As far as player empowerment goes, Rondo supports it, with at least one exception: Kevin Durant.
“I’m not a big fan of stacking teams,” Rondo told Hill. “What dude did to join them, I don’t like that at all. That’s just the competitor I am.”
He conceded that his Celtics were pretty stacked with Pierce, Allen and Kevin Garnett (“the most unselfish teammate I’ve ever played with”), but does not think his Lakers fit that bill.
“It’s just LeBron and AD [Anthony Davis],” he added. “The rest of us, we’re role players.”
But enough about the current NBA landscape. Rondo was at his best when Hill steered the conversation into territory that he has almost never covered publicly, digging deep enough to discover that the uber-competitive point guard recently got suspended two games from coaching his son’s Mitey-Mite youth football team for cussing out a referee at the end of a game.
“He was stalling us,” Rondo told the former ESPN personality turned multimedia star. “They didn’t put the football down.

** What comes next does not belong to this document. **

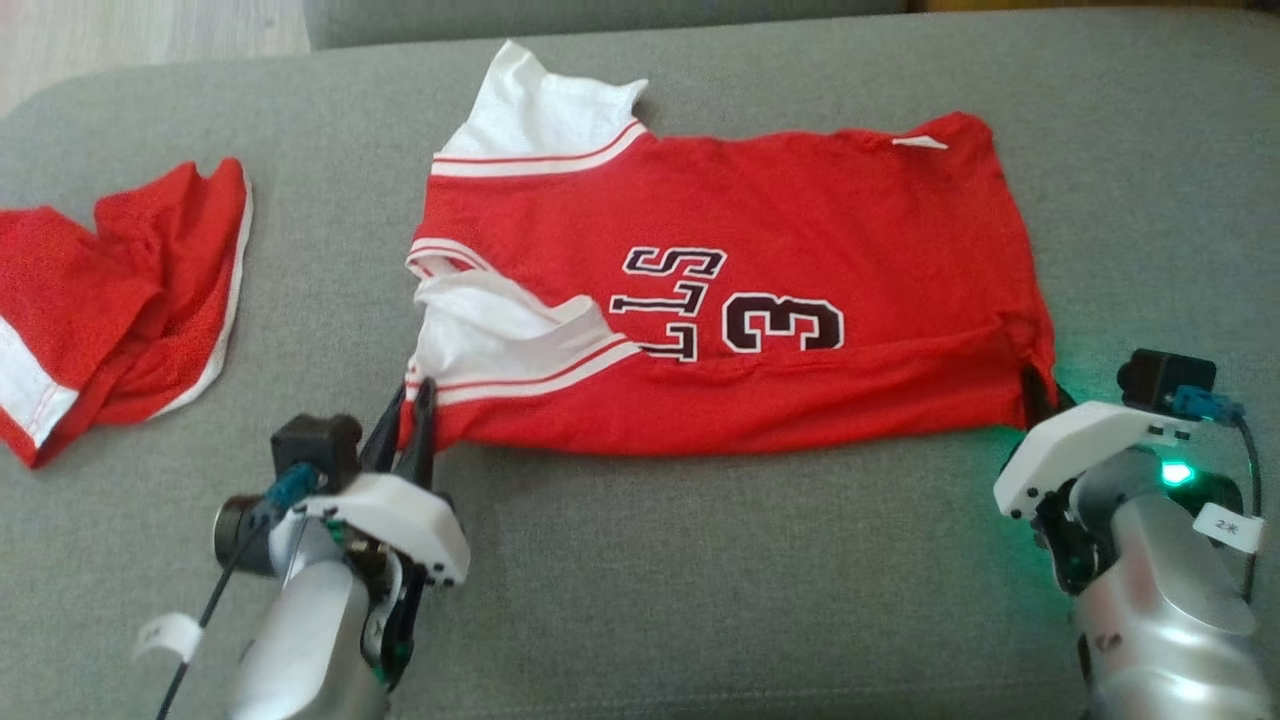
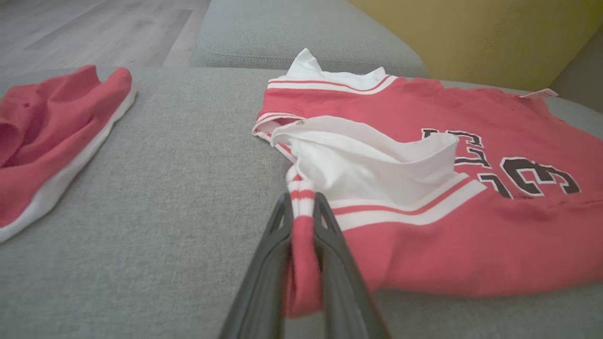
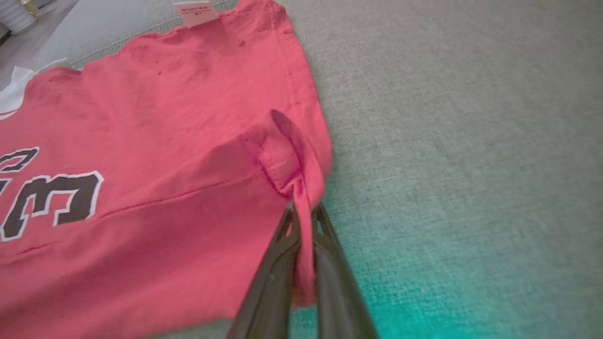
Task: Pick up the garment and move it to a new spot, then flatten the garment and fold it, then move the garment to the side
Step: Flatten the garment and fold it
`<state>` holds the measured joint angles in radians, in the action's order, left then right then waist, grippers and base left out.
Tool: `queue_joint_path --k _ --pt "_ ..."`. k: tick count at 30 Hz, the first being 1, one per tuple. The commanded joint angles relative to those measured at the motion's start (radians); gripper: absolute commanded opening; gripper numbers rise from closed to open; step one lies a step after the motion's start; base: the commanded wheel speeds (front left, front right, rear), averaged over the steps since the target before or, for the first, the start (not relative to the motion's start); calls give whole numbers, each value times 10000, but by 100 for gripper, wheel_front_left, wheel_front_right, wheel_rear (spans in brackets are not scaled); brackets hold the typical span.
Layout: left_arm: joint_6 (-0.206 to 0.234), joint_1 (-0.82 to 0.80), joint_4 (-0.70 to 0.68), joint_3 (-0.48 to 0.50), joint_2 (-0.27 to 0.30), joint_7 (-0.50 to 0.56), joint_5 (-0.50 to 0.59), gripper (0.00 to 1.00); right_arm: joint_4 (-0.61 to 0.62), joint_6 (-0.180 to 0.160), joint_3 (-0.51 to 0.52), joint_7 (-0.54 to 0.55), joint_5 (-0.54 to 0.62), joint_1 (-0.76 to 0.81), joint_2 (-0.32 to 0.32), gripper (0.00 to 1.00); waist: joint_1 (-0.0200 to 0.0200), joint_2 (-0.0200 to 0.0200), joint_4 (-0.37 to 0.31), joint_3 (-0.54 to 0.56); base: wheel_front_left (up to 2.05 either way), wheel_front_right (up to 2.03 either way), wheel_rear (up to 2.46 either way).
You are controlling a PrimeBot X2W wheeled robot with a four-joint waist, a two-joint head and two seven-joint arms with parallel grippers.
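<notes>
The jersey (image 1: 720, 300) lies spread across the middle of the grey cushion (image 1: 700, 560), its near edge folded up over the lettering. A second red garment (image 1: 120, 290) sits crumpled at the cushion's left edge.

The left pincer (image 2: 301, 207) is clamped on the striped trim at the jersey's near left corner. The right pincer (image 3: 301, 212) is clamped on the hem at the near right corner.

The cloth looks light, soft and limp. It will likely sag between the two grips, so corners are the sensible holds.

The head view gives the whole layout, but the wrist housing mostly hides the right grip. The right wrist view shows that pinch plainly, though whether both layers are caught is hard to tell. The left wrist view shows the white sleeve (image 2: 372, 160) flopped open.
</notes>
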<state>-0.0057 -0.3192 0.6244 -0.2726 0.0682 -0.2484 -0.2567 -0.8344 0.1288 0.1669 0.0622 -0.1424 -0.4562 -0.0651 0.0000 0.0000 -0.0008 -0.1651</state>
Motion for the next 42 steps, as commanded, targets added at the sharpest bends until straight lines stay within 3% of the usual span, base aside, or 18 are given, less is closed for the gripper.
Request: queue_joint_path --k 1,11,20,21,22,23,24,25,33,42 --pt "88 31 -120 409 316 -129 -40 0 261 19 -287 35 -50 33 -187 0 0 0 -65 245 0 0 0" --pt "73 765 49 467 544 7 -296 0 881 19 -236 850 -678 918 -646 0 0 0 -129 956 0 0 0" --pt "-247 1982 -606 163 684 763 -550 0 2333 19 -69 2285 -1268 2441 -764 0 0 0 -122 1321 0 0 0" --pt "-256 2062 -710 125 682 811 -559 0 2586 19 -3 2294 -1271 2567 -752 47 0 0 -113 1321 0 0 0" --pt "-259 2114 -816 94 672 843 -570 5 2842 19 90 2266 -1300 2672 -702 100 0 0 -104 1315 0 0 0" --pt "-238 2138 -927 91 660 828 -585 38 3104 19 131 2233 -1324 2757 -639 100 0 0 -96 1310 0 0 0" --pt "-187 2138 -1037 109 643 781 -597 80 3377 19 119 2181 -1328 2831 -582 100 0 0 -92 1306 0 0 0" --pt "-143 2128 -1139 143 608 724 -637 100 3667 19 104 2067 -1331 2892 -528 100 0 0 -90 1306 0 0 0" --pt "153 1892 -2038 645 366 -31 -878 100 5800 19 -853 454 -1763 3273 -223 100 0 0 -207 1202 0 0 0" --pt "-106 1332 -3355 1293 88 -130 -563 100 6236 19 -1733 -600 -1817 3095 -309 100 0 0 -561 475 0 0 0"
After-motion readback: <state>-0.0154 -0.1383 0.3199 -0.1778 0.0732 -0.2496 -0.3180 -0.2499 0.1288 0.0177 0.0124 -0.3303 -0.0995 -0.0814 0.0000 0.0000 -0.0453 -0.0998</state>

They were taking their time to put the football down. Instead of getting the play off, they ran the clock out on us, but that’s neither here nor there. I’m back now, and we’ve got the playoffs on Oct. 26. I did my time. I’m ready to get back at it.”
Then came Rondo’s hottest takes:
Hill: Spades or Connect 4?
Hill: Paul Pierce or Dwyane Wade?
Rondo: “P squared. Absolutely.”
(Wade infamously dislocated Rondo’s elbow in Game 3 of the 2011 Eastern Conference semifinals, leading Rondo to call Wade a dirty player. Rondo says the two squashed their beef before teaming up on the Chicago Bulls, although they had their moments then, too.)
Hill: Would you rather have dinner with Rick Carlisle or Chris Paul?
Rondo: “Chris Paul. It is what it is. If you’re going to give me them two, I’m going to go with him and figure something out. Damn sure not [good] with Rick.”
(Again, Rondo has a longstanding beef with Paul that culminated in a physical altercation last season that may have begun with Rondo spitting in Paul’s face. So, for Rondo to put his feud with Paul below Carlisle — the Dallas Mavericks coach with whom he constantly butted heads before being benched in the playoffs — is really quite something.)
Hill: LeBron or Jordan?
Rondo: “LeBron. KG used to kill me, but I mean, to be honest, I didn’t really watch Jordan growing up. I didn’t really watch basketball at all growing up. With the expectations that came in with LeBron, he’s exceeded every expectation. He’s killed it, from every statistical category there is, and not too many people can do that. To have that kind of pressure on you from the age of 12 and still be the most elite in the world at 33.”
Hill: “Power” or “The Wire”?
Hill: Biggie or Pac?
If the coaching or GM thing does not work out for Rondo in retirement, these hot takes would serve him well as a commentator.